What I see is not forever

Around the world we hear
that sweetness is dwindling;
at least the bee-borne sort.
They’re in my garden though,
have claimed the bird bath
as bee bath, sipping relief
from forty harsh degrees.
Colonies are collapsing.
Sudden buzzless fields,
quiet stingless grasses —
husk bodies whisper warnings.
Yet here, this weird abundance,
writing a million hovering lines.
How long? I ask the bees.
But bees know neither science
nor faith, except, perhaps,
that this shallow bath
holds water, and may yet
cup a cool tomorrow or two.

PS Cottier


Read about hive collapse syndrome: http://www.smh.com.au/technology/sci-tech/australian-scientists-may-have-solved-the-mystery-of-bee-colony-collapse-20150209-13a6ss.html

I am always frustrated by the kind of comment to articles about climate change that says ‘Well it’s cold in [insert locale] now so global warming is nothing to worry about!’.  This got me thinking that the abundance of bees in my garden may be something that could disappear quite quickly; that one person’s eyes are never enough to give a comprehensive view.

Whether the fate of the bees is directly related to climate change is something I don’t know, but their dwindling numbers is a worrying phenomenon.


‘…Transient creatures that swarm and multiply…’

Galaxies expanding —
every grass patch blinks
with five hundred petalled suns.
Bees travel between them
mining pollen from stars.
Aliens hover amongst us,
just like us in gold lust
and frantic accumulation.
For us, though,
it’s always spring,
exempt from rumours
of compromising change.
Our ears are buzzing
with far less than bees.
The canals are Martian,
quite epically empty.

P.S. Cottier


The quotation in the title is from The War of the Worlds by H.G. Wells. The quote refers to microscopic creatures, but we shall not quibble. The canals on Mars, exploited in the poem for a pun, turned out to be mere features of topography (Here I must insert a green alien saying ‘That’s what you think!’ followed by a sinister laugh.

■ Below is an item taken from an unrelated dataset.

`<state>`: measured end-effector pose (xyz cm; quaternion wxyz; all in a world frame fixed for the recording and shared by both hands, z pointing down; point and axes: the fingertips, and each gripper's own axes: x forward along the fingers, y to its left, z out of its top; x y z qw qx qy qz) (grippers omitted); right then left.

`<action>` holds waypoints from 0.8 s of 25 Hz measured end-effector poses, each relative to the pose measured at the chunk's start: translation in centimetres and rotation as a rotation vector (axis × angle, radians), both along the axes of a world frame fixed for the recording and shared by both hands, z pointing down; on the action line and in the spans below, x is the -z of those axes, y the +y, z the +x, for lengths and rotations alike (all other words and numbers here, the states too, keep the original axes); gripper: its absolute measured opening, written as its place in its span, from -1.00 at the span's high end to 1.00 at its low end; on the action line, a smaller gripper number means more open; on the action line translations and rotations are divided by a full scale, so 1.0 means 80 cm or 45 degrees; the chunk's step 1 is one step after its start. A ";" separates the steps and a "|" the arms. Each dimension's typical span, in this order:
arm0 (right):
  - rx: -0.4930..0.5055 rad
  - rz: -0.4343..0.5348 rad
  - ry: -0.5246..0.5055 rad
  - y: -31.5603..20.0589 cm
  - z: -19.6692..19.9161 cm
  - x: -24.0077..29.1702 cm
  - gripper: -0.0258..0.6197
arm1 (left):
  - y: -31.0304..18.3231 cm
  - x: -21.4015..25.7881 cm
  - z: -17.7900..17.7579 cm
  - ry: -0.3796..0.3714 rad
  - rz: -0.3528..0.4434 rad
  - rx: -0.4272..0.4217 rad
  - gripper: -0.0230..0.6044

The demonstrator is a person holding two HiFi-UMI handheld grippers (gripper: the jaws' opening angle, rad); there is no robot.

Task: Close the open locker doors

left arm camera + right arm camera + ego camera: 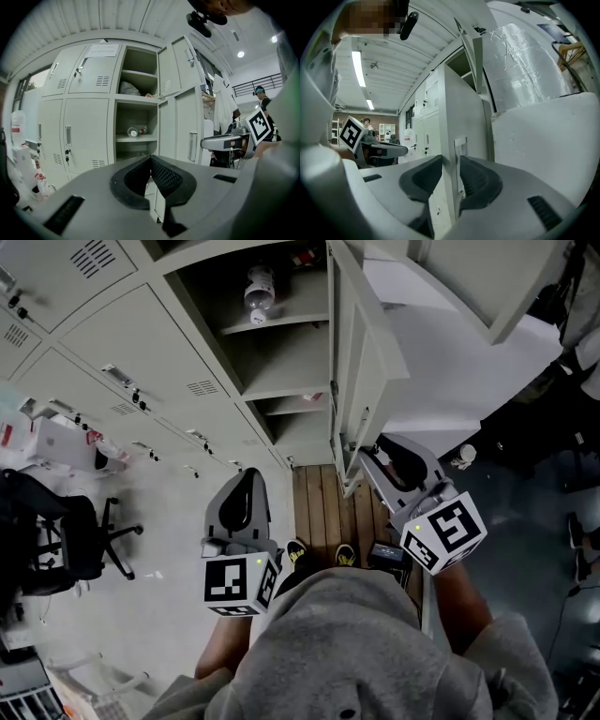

It’s compulsory.)

Mining anything from stars would be a tad difficult, I know, but I’ll flourish my poetic licence on that one, to any cruising and literal minded traffic cops of the blogosphere.

There’s a great tradition of books about creating a breathable atmosphere on Mars, and I’m also harnessing that to a poem partly about our rabid experimentation with earth’s climate.

It’s amazing where a patch of daisies can lead you!

UPDATE: So the gutless NSW Premier has changed his mind on banning greyhound racing. Cruelty 1, Compassion 0. I’ll be interested to see what the ACT government does in response.